Nevertheless, energy integration and use of cogeneration should be a key facet of energy system optimization and considered within the context of any energy management standard. Industrial cogeneration also allows for a higher economic utilization of waste streams (off-gas, high VOC-content waste liquids, by-products, bagasse, sawmill scrap, fiber, etc.) by using them as fuels. This leads to a direct offset (on an mmBTU basis) of higher purchased energy costs. While any power-consuming industry can potentially install cogeneration units, the plant, if power-balanced, must be able to use or export the recovered heat that will, in most cases, be in the form of steam. If the plant is thermally balanced, then any excess electricity can be exported to the local utility grid.

Traditionally, cogeneration was always targeted towards large or heavy industries such as forest products, chemicals and metals. This was mainly driven by the strong and simultaneous demand for both thermal energy and power. Market forces worked towards economies of scale and supported only the large-scale projects. Nevertheless, there is a significant opportunity in smaller and other steam-using industries such as food and beverage, plastics and rubber, and textiles.

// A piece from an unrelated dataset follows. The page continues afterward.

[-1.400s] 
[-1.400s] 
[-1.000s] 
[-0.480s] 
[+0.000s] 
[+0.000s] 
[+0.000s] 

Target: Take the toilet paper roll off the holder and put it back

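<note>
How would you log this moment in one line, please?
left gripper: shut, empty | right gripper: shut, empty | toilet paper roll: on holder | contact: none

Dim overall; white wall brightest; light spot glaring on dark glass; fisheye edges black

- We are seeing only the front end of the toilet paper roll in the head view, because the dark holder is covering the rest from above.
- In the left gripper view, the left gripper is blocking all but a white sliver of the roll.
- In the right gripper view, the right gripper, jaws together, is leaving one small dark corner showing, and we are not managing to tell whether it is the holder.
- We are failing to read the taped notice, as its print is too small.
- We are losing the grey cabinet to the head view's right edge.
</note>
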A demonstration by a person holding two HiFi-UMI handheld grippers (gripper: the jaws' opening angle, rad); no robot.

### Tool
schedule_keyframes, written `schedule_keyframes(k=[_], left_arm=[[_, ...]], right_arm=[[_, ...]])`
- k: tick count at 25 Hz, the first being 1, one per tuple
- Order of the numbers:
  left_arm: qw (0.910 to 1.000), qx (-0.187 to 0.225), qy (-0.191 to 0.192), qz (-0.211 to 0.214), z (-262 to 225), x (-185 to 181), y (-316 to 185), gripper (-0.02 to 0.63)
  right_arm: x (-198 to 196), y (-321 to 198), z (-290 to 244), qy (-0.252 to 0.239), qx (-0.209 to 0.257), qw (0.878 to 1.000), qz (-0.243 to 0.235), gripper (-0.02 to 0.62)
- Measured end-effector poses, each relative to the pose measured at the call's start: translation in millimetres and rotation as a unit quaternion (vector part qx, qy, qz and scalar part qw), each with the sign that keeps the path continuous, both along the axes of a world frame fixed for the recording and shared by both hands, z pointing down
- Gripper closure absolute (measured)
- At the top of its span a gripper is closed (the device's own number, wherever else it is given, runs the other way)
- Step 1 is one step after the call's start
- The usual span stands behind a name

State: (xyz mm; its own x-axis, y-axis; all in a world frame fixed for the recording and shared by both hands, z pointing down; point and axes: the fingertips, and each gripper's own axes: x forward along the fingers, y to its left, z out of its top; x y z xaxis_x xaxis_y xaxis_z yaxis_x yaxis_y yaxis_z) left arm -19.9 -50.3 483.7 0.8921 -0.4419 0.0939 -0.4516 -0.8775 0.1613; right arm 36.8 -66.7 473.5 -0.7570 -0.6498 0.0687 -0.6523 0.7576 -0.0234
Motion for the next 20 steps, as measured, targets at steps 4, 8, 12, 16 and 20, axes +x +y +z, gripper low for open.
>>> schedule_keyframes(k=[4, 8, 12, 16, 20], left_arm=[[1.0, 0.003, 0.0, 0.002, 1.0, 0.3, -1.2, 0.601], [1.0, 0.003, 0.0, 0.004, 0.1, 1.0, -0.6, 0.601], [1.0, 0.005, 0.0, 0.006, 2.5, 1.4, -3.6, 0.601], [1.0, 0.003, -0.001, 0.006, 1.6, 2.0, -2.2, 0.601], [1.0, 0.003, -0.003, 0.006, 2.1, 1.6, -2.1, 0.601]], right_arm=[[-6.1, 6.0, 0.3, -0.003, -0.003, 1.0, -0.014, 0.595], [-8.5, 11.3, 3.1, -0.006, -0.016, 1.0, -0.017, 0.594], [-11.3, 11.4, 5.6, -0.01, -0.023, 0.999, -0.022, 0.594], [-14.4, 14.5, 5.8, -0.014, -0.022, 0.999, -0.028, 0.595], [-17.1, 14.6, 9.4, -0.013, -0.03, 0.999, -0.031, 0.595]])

Some examples of industrial cogeneration technologies include:

  • gas turbine, duct burners with heat recovery steam generator (HRSG)
  • gas turbine, duct burners with HRSG and steam turbine (back-pressure and/or condensing/extraction)
  • waste stream boiler (such as thermal oxidizer w/heat recovery) and steam turbine
  • microturbine with exhaust heat recovery
  • reciprocating gas engine with exhaust heat recovery
  • fuel cells with heat recovery.

There are also situations where mechanical equipment (centrifugal chillers, air compressors, pumps) is directly driven by a steam turbine and represents a special case of on-site power production and/or cogeneration. Alternatively, low-temperature heat (exhaust) from a topping-cycle steam or gas turbine can be used to drive industrial heat pumps and thereby constitute a special case of cogeneration.

Case study

A US pulp and paper mill was using 150,000 pounds (68,000 kg) per hour of 600 psig (41.4 bars) steam from a header and letting it down for the dryers at 175 psig (21 bars). The mill studied this scenario and decided to investigate using a back-pressure turbine instead of the pressure-reducing valve. The steam turbine would generate ~2.5 MW of valuable electric power (site cost: $50/MW). There would be an increase in the steam production to balance the turbine enthalpy difference and the incremental cost for that steam is $8/million pound ($18/million kg). The net result is about $700,000 of annual savings. With total project costs of about $1,500,000, the simple payback is about two years.